• [TASK INSTRUCTIONS] Look through the data below and extract, unchanged, the lines from the one that contains "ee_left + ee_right" to the one that contains "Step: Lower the", both included.

• [RAW DATA]
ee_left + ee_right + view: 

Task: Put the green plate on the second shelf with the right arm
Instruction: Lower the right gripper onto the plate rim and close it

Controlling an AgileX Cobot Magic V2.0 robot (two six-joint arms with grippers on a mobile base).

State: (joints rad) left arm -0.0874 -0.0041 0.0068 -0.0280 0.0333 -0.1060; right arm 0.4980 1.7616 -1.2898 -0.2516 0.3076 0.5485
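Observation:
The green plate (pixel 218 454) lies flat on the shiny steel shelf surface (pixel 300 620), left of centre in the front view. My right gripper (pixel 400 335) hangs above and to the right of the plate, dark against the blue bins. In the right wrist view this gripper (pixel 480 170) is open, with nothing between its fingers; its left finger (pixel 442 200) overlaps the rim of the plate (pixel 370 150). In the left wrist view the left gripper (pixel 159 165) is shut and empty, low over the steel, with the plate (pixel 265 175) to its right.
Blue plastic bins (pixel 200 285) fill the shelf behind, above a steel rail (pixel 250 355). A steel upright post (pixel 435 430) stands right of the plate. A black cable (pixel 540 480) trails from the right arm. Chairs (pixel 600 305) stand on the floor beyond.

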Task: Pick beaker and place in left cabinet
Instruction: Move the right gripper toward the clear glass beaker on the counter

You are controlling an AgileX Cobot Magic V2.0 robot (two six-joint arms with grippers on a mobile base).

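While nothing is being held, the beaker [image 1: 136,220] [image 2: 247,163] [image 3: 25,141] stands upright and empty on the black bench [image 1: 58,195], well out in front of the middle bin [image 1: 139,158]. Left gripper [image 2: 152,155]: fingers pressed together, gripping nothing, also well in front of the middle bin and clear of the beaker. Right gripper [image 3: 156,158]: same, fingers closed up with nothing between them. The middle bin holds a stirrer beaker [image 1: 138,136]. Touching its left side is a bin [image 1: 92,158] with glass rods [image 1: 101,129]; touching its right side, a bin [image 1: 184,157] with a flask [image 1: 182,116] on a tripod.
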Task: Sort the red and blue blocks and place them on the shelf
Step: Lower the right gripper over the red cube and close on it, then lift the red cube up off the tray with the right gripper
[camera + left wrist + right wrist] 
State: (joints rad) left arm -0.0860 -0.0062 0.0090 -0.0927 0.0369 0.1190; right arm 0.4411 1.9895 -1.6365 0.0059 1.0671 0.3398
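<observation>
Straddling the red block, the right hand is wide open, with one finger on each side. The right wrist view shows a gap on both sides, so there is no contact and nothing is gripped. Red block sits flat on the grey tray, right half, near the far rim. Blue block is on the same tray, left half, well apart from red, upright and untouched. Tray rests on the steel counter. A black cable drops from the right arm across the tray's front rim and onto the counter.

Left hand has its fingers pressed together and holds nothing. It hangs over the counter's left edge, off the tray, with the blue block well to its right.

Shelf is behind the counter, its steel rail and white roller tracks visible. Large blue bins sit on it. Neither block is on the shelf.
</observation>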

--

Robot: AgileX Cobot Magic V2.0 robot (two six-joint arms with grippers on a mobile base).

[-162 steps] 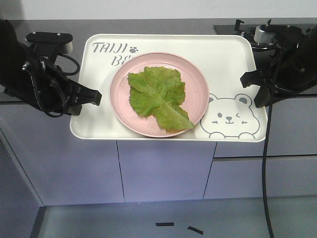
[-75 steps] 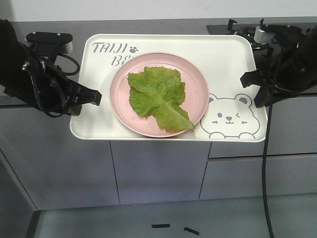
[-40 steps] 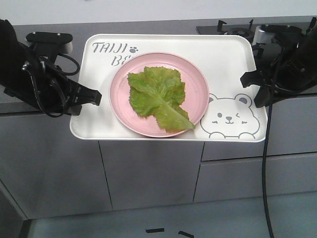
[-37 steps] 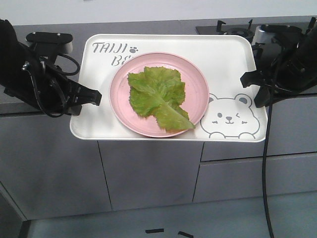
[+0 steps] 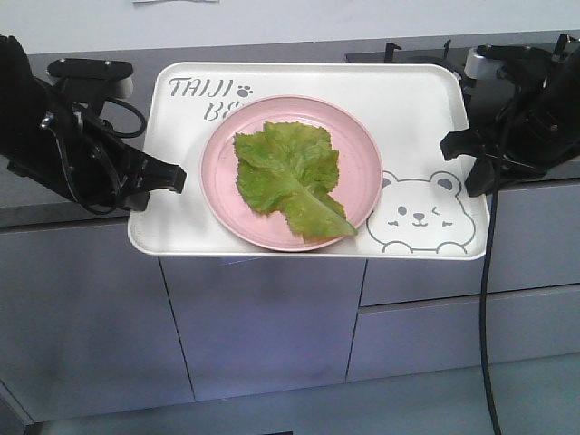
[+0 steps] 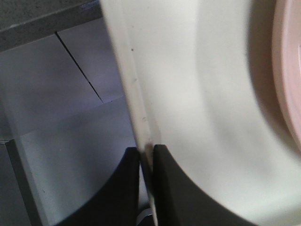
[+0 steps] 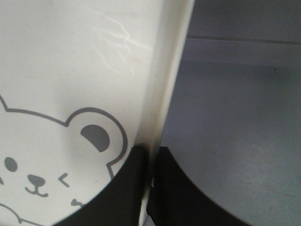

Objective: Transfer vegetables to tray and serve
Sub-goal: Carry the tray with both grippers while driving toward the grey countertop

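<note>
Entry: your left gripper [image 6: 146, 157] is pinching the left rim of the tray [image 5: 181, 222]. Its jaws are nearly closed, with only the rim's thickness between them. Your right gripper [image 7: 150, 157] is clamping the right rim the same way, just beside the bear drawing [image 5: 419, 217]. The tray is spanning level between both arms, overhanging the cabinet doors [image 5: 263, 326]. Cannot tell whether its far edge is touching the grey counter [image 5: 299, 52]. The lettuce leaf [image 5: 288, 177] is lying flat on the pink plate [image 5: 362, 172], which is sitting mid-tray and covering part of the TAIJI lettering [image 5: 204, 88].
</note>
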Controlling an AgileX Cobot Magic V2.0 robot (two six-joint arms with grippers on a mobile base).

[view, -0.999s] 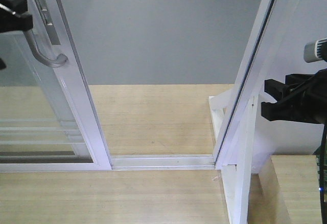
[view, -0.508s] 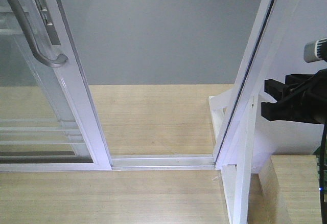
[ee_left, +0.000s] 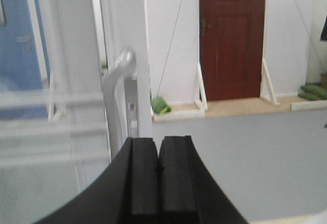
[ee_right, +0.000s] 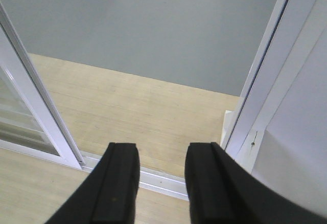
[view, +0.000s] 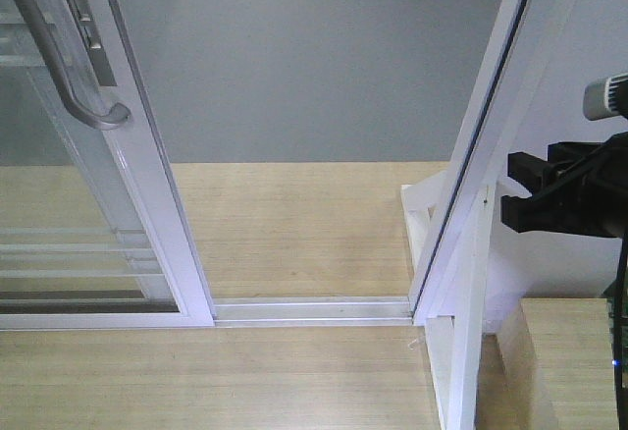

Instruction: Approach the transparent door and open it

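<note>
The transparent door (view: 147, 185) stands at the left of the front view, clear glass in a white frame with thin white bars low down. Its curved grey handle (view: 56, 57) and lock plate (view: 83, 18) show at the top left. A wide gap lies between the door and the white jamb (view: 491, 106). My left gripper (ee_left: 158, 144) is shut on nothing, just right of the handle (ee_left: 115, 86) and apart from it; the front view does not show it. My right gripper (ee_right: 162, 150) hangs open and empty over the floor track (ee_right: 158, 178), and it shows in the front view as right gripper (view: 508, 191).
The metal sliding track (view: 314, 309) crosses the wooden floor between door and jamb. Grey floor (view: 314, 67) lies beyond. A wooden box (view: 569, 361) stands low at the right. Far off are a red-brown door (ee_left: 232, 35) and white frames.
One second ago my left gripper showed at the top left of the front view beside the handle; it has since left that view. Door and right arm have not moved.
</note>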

• [TASK RESPONSE]
ee_left + ee_right + view: 

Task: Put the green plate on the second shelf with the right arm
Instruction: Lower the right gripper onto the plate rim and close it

Controlling an AgileX Cobot Magic V2.0 robot (two six-joint arms with grippers on a mobile base).

State: (joints rad) left arm -0.0874 -0.0041 0.0068 -0.0280 0.0333 -0.1060; right arm 0.4980 1.7616 -1.2898 -0.2516 0.3076 0.5485
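Observation:
The green plate (pixel 218 454) lies flat on the shiny steel shelf surface (pixel 300 620), left of centre in the front view. My right gripper (pixel 400 335) hangs above and to the right of the plate, dark against the blue bins. In the right wrist view this gripper (pixel 480 170) is open, with nothing between its fingers; its left finger (pixel 442 200) overlaps the rim of the plate (pixel 370 150). In the left wrist view the left gripper (pixel 159 165) is shut and empty, low over the steel, with the plate (pixel 265 175) to its right.
Blue plastic bins (pixel 200 285) fill the shelf behind, above a steel rail (pixel 250 355). A steel upright post (pixel 435 430) stands right of the plate. A black cable (pixel 540 480) trails from the right arm. Chairs (pixel 600 305) stand on the floor beyond.
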
Task: Pick beaker and place in left cabinet
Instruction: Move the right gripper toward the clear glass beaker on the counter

You are controlling an AgileX Cobot Magic V2.0 robot (two six-joint arms with grippers on a mobile base).

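While nothing is being held, the beaker [image 1: 136,220] [image 2: 247,163] [image 3: 25,141] stands upright and empty on the black bench [image 1: 58,195], well out in front of the middle bin [image 1: 139,158]. Left gripper [image 2: 152,155]: fingers pressed together, gripping nothing, also well in front of the middle bin and clear of the beaker. Right gripper [image 3: 156,158]: same, fingers closed up with nothing between them. The middle bin holds a stirrer beaker [image 1: 138,136]. Touching its left side is a bin [image 1: 92,158] with glass rods [image 1: 101,129]; touching its right side, a bin [image 1: 184,157] with a flask [image 1: 182,116] on a tripod.
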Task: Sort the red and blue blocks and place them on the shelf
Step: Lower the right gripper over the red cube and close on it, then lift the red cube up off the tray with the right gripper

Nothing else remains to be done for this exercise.